** TASK INSTRUCTIONS **
"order" appears in how many lines of the entries? State only the number.

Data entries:

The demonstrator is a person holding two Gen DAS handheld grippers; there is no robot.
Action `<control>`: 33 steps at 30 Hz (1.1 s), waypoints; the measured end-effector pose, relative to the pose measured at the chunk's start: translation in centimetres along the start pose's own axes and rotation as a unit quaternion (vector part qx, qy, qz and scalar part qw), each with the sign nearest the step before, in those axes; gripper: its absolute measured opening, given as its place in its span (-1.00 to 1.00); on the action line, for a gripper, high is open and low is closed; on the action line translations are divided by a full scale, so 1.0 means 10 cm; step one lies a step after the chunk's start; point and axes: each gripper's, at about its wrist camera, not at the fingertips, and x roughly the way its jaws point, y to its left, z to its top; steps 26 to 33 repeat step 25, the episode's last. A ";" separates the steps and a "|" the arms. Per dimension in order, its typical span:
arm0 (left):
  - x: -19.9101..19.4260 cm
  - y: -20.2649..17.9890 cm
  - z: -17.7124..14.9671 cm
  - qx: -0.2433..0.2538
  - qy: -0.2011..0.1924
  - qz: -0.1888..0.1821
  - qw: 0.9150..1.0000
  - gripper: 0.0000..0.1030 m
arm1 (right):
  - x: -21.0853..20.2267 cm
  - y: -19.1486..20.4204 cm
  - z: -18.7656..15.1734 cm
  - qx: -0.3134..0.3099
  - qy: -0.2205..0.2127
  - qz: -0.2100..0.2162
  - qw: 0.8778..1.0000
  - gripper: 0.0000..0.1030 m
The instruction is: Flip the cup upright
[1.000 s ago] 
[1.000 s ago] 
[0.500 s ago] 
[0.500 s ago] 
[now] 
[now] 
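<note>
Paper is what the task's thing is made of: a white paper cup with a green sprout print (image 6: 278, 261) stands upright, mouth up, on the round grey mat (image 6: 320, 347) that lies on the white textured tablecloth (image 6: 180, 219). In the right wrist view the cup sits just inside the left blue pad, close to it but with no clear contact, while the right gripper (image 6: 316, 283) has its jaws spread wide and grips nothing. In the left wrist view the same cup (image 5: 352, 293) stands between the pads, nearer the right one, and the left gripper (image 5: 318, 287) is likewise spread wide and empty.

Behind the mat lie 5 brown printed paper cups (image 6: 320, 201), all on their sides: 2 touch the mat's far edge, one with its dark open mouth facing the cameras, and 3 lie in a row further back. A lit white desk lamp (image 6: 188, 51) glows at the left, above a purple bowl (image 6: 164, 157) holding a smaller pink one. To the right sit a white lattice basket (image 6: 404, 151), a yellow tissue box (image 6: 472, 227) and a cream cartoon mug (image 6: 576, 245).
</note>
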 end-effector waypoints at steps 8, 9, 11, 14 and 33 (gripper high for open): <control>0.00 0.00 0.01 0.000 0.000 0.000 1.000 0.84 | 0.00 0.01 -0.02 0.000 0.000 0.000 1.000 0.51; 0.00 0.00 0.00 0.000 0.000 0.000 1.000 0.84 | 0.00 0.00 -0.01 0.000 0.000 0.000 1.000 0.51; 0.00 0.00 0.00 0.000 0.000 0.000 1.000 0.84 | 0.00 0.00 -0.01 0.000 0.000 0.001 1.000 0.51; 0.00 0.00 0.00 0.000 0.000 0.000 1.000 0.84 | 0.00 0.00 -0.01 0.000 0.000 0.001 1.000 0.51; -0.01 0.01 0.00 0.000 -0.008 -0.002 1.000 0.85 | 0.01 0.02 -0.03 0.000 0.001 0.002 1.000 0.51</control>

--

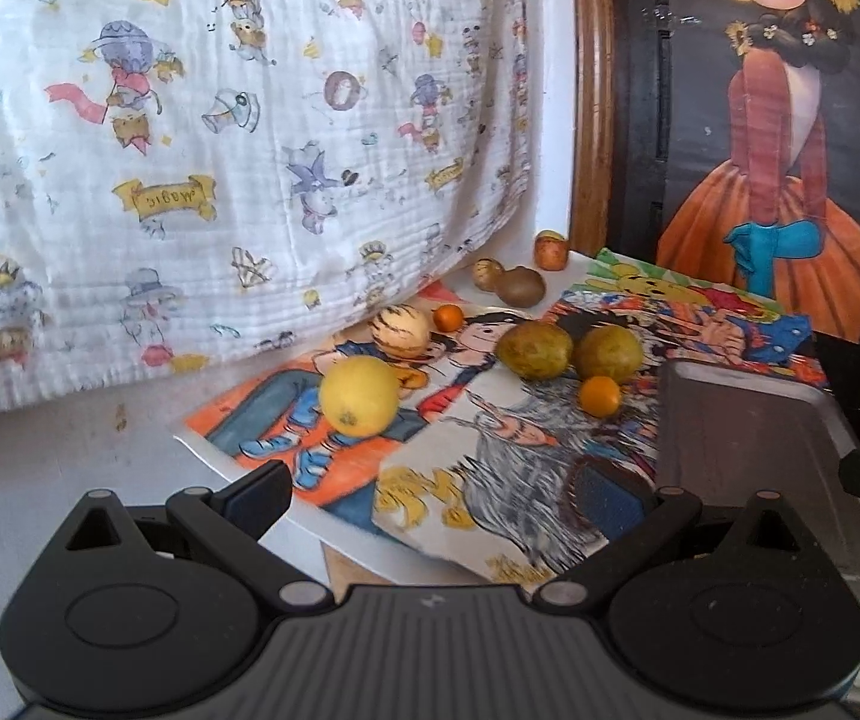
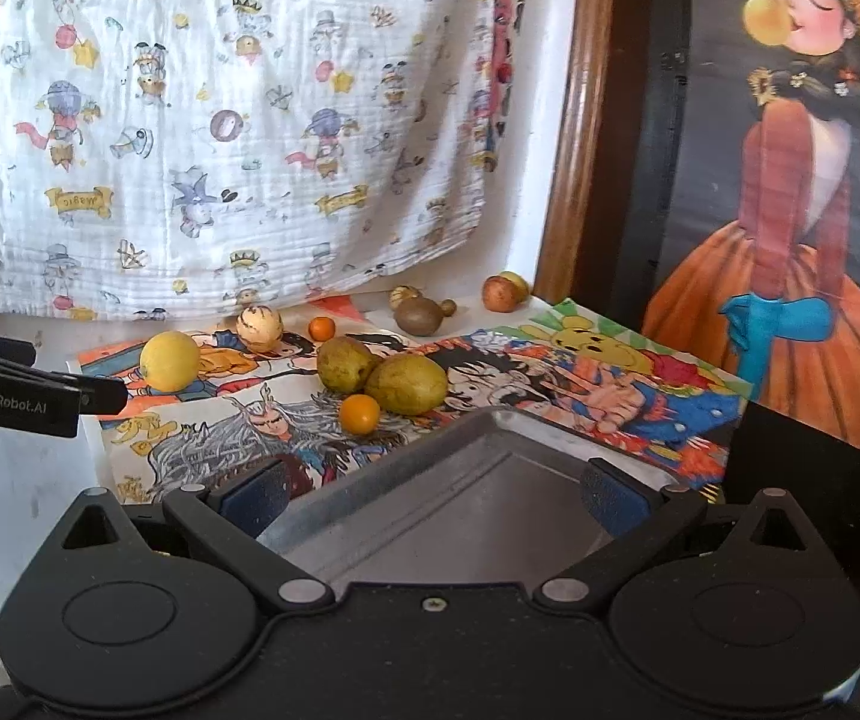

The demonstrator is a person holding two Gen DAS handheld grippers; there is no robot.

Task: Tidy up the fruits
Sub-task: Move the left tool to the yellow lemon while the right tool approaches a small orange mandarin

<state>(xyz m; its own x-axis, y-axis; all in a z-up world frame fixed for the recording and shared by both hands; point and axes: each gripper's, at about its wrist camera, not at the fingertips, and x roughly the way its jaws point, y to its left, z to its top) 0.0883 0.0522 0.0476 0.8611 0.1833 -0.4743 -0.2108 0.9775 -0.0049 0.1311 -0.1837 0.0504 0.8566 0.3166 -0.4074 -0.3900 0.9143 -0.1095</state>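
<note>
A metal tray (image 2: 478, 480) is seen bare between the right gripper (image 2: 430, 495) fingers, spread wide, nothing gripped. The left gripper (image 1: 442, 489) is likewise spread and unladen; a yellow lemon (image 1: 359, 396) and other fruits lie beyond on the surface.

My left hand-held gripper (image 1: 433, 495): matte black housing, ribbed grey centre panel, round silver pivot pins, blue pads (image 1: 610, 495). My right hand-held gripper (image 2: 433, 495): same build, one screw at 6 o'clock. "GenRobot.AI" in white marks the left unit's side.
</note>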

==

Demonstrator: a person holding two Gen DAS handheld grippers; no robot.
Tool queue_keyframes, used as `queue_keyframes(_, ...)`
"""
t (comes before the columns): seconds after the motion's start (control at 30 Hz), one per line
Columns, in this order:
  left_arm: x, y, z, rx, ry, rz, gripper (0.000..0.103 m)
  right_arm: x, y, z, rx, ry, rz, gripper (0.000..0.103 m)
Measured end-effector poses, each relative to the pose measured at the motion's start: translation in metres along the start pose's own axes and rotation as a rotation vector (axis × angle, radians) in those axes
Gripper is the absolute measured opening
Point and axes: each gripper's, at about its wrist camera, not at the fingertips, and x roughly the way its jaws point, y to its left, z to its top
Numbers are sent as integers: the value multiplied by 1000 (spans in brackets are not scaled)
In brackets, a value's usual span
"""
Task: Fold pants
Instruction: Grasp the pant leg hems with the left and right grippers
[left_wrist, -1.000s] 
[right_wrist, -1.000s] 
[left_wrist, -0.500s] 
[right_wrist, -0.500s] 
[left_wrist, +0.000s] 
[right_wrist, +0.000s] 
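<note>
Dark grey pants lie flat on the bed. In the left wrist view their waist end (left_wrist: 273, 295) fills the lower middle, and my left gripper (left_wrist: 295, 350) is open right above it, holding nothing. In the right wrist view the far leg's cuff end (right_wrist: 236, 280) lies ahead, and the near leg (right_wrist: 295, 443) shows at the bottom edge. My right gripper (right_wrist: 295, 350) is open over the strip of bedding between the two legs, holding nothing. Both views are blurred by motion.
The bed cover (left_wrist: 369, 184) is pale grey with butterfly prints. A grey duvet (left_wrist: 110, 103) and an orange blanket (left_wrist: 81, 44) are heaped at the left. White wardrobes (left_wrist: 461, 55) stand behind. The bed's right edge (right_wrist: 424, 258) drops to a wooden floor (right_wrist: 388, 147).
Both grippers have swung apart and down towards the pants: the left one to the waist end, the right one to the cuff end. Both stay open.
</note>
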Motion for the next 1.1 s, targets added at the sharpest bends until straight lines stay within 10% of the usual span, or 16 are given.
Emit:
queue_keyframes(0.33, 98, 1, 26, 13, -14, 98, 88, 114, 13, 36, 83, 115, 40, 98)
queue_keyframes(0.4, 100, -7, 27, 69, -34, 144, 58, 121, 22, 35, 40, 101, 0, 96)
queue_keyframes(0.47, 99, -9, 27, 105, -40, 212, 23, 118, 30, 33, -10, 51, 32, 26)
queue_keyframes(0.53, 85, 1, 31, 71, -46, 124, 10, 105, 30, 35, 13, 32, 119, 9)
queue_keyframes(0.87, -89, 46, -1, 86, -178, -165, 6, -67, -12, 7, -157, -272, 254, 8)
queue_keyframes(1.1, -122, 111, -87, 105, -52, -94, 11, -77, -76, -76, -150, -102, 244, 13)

** RESPONSE BOX **
2